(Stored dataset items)
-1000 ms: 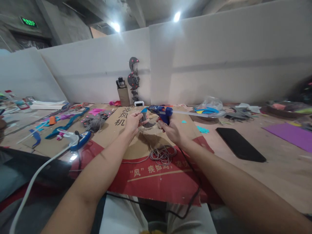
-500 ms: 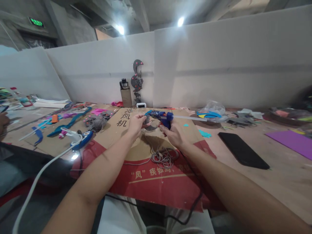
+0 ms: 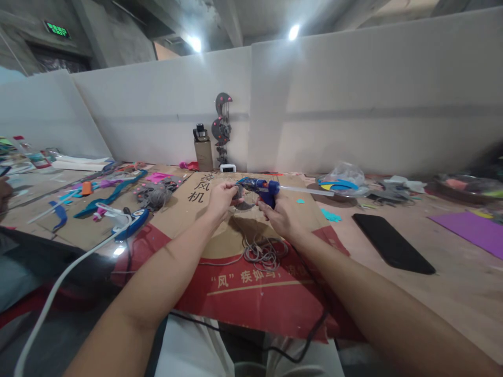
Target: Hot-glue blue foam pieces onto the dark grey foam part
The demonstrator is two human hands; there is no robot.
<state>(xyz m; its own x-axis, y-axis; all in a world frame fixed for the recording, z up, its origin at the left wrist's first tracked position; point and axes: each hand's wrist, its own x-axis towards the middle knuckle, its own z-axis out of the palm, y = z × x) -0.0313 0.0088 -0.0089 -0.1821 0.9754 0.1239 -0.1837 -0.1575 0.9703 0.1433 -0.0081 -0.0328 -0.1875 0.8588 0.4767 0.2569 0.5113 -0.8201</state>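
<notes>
Brown wooden table [image 3: 451, 309], white partition [image 3: 353, 94] behind. Left hand [image 3: 222, 201] pinches grey curved piece [image 3: 244, 206], right hand [image 3: 280, 215] grips blue plastic glue gun [image 3: 269, 196], over red-and-tan cardboard [image 3: 243, 309]; wood shows between cardboard's right edge and rectangular black phone [image 3: 393, 243].

I see a person at a messy table [image 3: 424, 303]. The right hand [image 3: 277, 213] holds a blue glue gun [image 3: 269, 195], and a long clear stick [image 3: 308, 190] pokes out the back. The left hand [image 3: 222, 199] pinches a curved grey piece [image 3: 244, 207] near the gun's tip. I can't tell if they touch. Going around from the hands, grey string [image 3: 264, 254] lies in loops at six o'clock, a blue power strip [image 3: 136, 222] between eight and nine, a bottle [image 3: 203, 154] stands at eleven, and a black phone [image 3: 393, 243] lies around four.
</notes>
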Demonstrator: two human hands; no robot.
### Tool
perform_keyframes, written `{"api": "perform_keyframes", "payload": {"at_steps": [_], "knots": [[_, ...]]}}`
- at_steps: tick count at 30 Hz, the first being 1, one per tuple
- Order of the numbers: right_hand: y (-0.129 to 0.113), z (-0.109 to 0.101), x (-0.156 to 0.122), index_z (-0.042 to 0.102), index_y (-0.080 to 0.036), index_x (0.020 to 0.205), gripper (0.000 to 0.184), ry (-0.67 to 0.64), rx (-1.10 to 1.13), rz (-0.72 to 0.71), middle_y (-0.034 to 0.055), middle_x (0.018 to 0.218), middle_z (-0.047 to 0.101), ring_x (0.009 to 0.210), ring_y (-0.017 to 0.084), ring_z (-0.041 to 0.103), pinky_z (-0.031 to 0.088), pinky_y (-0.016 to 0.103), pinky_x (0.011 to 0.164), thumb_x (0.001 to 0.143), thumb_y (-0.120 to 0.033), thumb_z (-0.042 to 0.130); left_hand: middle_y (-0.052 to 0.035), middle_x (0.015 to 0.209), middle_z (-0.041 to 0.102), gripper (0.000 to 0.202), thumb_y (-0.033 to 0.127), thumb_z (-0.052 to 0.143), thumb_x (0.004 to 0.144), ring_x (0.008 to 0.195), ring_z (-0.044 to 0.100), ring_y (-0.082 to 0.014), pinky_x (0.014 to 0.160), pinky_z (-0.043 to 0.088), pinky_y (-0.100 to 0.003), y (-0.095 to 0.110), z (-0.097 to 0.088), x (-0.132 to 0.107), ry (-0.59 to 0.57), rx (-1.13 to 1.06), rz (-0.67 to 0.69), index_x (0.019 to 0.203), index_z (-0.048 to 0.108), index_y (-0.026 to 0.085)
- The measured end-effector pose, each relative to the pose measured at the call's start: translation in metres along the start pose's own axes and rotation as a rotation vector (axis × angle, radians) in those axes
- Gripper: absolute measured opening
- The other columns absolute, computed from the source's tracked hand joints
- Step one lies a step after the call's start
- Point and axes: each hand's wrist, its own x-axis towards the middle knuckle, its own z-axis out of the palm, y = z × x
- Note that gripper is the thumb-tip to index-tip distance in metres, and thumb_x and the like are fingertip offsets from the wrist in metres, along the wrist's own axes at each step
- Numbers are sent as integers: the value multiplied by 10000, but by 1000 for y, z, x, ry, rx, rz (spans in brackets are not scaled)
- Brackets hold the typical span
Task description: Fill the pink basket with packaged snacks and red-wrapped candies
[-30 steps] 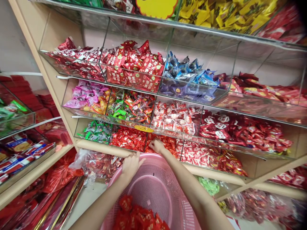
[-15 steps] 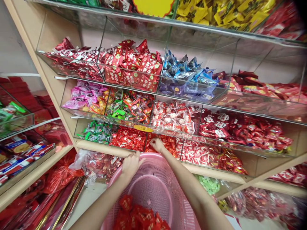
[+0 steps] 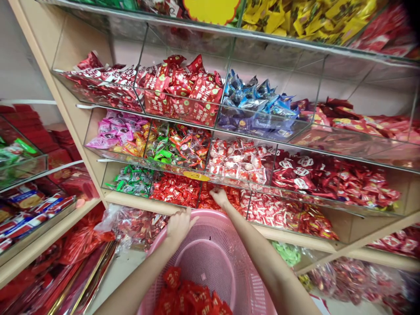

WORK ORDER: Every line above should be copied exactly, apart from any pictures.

ANSWER:
-1000 ms: 
-500 ms: 
+0 ms: 
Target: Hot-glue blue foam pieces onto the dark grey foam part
The demonstrator is two human hands; there is no robot.
<state>(xyz m; its own x-axis, y-axis; all in a world frame fixed for the recording, z up, its origin at the left wrist's first tracked position; point and axes: each hand's wrist, its own x-axis towards the middle knuckle, its own z-axis out of the palm, y = z × x) -0.0313 0.0088 -0.0089 -0.1821 0.9754 0.1239 -0.1837 -0.1575 0.9703 0.1433 -0.0081 -0.0328 -0.1875 0.8588 0.4767 0.2569 0.5113 -0.8201</state>
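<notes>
Brown wooden table [image 3: 451, 309], white partition [image 3: 353, 94] behind. Left hand [image 3: 222, 201] pinches grey curved piece [image 3: 244, 206], right hand [image 3: 280, 215] grips blue plastic glue gun [image 3: 269, 196], over red-and-tan cardboard [image 3: 243, 309]; wood shows between cardboard's right edge and rectangular black phone [image 3: 393, 243].

I see a person at a messy table [image 3: 424, 303]. The right hand [image 3: 277, 213] holds a blue glue gun [image 3: 269, 195], and a long clear stick [image 3: 308, 190] pokes out the back. The left hand [image 3: 222, 199] pinches a curved grey piece [image 3: 244, 207] near the gun's tip. I can't tell if they touch. Going around from the hands, grey string [image 3: 264, 254] lies in loops at six o'clock, a blue power strip [image 3: 136, 222] between eight and nine, a bottle [image 3: 203, 154] stands at eleven, and a black phone [image 3: 393, 243] lies around four.
</notes>
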Demonstrator: two human hands; no robot.
### Tool
perform_keyframes, written `{"api": "perform_keyframes", "payload": {"at_steps": [_], "knots": [[_, ...]]}}`
- at_steps: tick count at 30 Hz, the first being 1, one per tuple
- Order of the numbers: right_hand: y (-0.129 to 0.113), z (-0.109 to 0.101), x (-0.156 to 0.122), index_z (-0.042 to 0.102), index_y (-0.080 to 0.036), index_x (0.020 to 0.205), gripper (0.000 to 0.184), ry (-0.67 to 0.64), rx (-1.10 to 1.13), rz (-0.72 to 0.71), middle_y (-0.034 to 0.055), middle_x (0.018 to 0.218), middle_z (-0.047 to 0.101), ring_x (0.009 to 0.210), ring_y (-0.017 to 0.084), ring_z (-0.041 to 0.103), pinky_z (-0.031 to 0.088), pinky_y (-0.016 to 0.103), pinky_x (0.011 to 0.164), thumb_x (0.001 to 0.143), thumb_y (-0.120 to 0.033), thumb_z (-0.042 to 0.130); left_hand: middle_y (-0.052 to 0.035), middle_x (0.015 to 0.209), middle_z (-0.041 to 0.102), gripper (0.000 to 0.202), thumb_y (-0.033 to 0.127), thumb_z (-0.052 to 0.143), thumb_x (0.004 to 0.144), ring_x (0.008 to 0.195), ring_z (-0.044 to 0.100), ring_y (-0.082 to 0.014), pinky_x (0.014 to 0.160), pinky_z (-0.043 to 0.088), pinky_y (-0.100 to 0.003), y (-0.095 to 0.110), z (-0.097 to 0.088), x (-0.132 to 0.107), ry (-0.59 to 0.57), rx (-1.13 to 1.06), rz (-0.67 to 0.69), index_x (0.019 to 0.203), index_z (-0.048 to 0.108), index_y (-0.026 to 0.085)
- The measured end-effector pose, each relative to the pose measured at the call's start: translation in metres along the start pose's own axes and rotation as a rotation vector (axis × angle, radians) in those axes
- Gripper: absolute measured opening
- The other columns absolute, computed from the source's tracked hand joints
- Step one lies a step after the call's start
- Point and axes: each hand's wrist, its own x-axis towards the middle knuckle, its own z-axis out of the palm, y = z × x
- Note that gripper is the thumb-tip to index-tip distance in metres, and thumb_x and the like are fingertip offsets from the wrist in metres, along the wrist's own axes at each step
- Numbers are sent as integers: the value multiplied by 10000, but by 1000 for y, z, x, ry, rx, rz (spans in brackets are not scaled)
- Brackets hold the typical span
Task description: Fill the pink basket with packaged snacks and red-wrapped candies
[-30 steps] 
[-15 steps] 
[+0 steps] 

There is nothing else to this exercise.